▶ **The problem**:
Reproduce the listing in full, exactly as written, but without images.
------------------------------------------------
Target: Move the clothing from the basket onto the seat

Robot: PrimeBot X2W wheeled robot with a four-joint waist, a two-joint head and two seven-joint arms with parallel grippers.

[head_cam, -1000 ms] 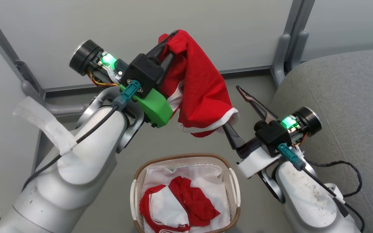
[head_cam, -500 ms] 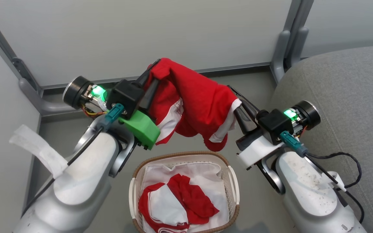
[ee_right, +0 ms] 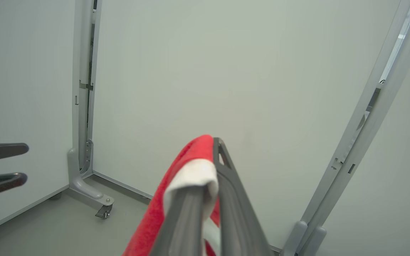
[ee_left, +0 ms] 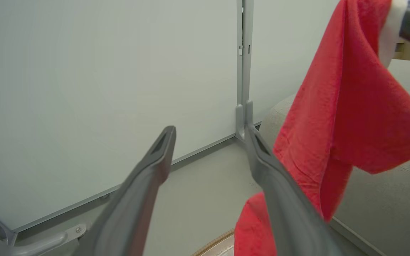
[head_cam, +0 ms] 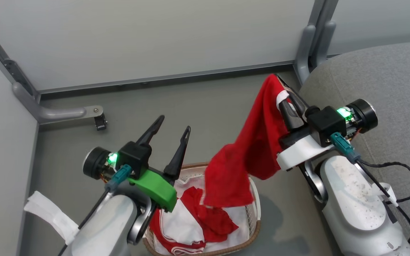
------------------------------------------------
▶ **Your solution**:
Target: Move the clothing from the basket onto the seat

Robot: PrimeBot X2W wheeled robot with a four-joint waist, a two-joint head and two seven-joint arms with parallel grippers.

[head_cam, -1000 ms] 
[head_cam, -500 ms] 
[ee_right, +0 ms] 
[ee_left, +0 ms] 
[head_cam, +0 ms] 

No further output is required, since the answer is complete.